November 2018: A Month in Review – Risk On, Risk Off, Repeat
The roller coaster of speculation on trade wars continued. A new feature of the market was comments by the US Federal Reserve Chairman that rates might be approaching neutral. These comments combined with concerns about trade wars meant US bond yields fell (prices rose). Australian rates remain unchanged to very slightly higher.
Review of the US Market
The US 10-year bond ended the month at 2.99% with an intra-month high of 3.23% (the same level reached during October). The closing level compares with an October close of 3.12%. For the US market, the future effects of trade wars created a risk off tone for the second half of the month. For the bond market, this risk off tone magnified the effect of the Fed Chairman’s comments that interest rates may be approaching their neutral level. The market commentary therefore moved to speculating on fewer future interest rate hikes by the Fed than currently expected.
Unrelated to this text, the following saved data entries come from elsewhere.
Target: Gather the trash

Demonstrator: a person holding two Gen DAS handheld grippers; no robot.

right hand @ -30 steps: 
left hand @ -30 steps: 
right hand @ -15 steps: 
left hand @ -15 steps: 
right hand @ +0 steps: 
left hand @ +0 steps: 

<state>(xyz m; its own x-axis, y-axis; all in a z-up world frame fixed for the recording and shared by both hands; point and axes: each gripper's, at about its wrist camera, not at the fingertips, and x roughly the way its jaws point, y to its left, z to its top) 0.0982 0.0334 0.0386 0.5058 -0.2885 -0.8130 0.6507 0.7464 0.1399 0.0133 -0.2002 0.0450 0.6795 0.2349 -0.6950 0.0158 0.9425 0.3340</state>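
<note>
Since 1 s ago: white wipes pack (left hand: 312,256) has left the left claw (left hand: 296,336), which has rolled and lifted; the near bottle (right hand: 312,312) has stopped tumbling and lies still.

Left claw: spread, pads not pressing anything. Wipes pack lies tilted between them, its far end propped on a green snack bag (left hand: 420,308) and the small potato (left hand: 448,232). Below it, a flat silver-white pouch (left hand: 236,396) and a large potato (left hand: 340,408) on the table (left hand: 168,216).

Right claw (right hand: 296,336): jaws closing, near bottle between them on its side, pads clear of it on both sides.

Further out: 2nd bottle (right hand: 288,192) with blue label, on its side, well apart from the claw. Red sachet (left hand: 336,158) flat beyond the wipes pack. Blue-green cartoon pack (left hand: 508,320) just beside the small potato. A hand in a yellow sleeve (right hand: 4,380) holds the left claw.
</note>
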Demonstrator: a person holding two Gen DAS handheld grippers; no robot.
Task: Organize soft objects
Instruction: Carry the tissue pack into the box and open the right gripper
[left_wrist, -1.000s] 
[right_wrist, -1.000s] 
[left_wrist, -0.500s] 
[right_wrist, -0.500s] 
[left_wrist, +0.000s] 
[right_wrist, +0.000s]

The lack of certainty of Fed actions caused bonds to trade to the bottom end in yield of their short-term trading range (higher prices). It must be considered that this could be affected by a change in positioning by the market.
Review of the Australian Market
The RBA remains on hold. The RBA Cash Rate for December 2019 was indicating 1.60%, down 0.01% from the end of October. Many commentators are calling for RBA rates to be on hold until 2020.
The 10-year Australian bond finished 1bps higher in yield at 2.59% with slightly lower prices. Therefore, Australian bonds ignored the rally in the US and focused on the static RBA expectations.
The 3-year government bond’s yield also rose (prices lower) by 3bps to 2.01%. For Australian bonds to fall it seems new economic data affecting the domestic economy is required.
What about corporate bonds and BBSW?
Credit spreads, or the premium required to hold a corporate bond instead of a government bond, were slightly higher. The corporate bond index implies that credit spreads moved on average 5 bps higher. The change in premium was small enough that corporate bonds only slightly underperformed government bonds.
3 month BBSW was higher moving from 1.92% to 1.95%.
As we have discussed, the new levels of BBSW are starting to reflect in higher borrowing rates from bank customers. This in turn is putting a constraint on the economy even though the RBA is not changing its official rate.
Index Performance
Source Bloomberg and Australian Corporate Bond Company
The Bloomberg AusBond Composite Index for all maturities (the common benchmark) produced a small positive return of 0.07% for the month. This reflected slightly higher yields (lower prices) being off-set by income earned during the month..
The Treasury Index (government bonds) for all maturities which is the single largest contributor to the Composite Index produced a positive return of 0.08%.
The Credit Index (corporate bonds) for all maturities produced a smaller positive return of 0.02%. This is due to the fact that the premium required for holding corporate bonds increased slightly. When comparing corporate bonds to government bonds of the same maturity, corporate bonds generally under-performed their government equivalents as defined by the sub-indexes above.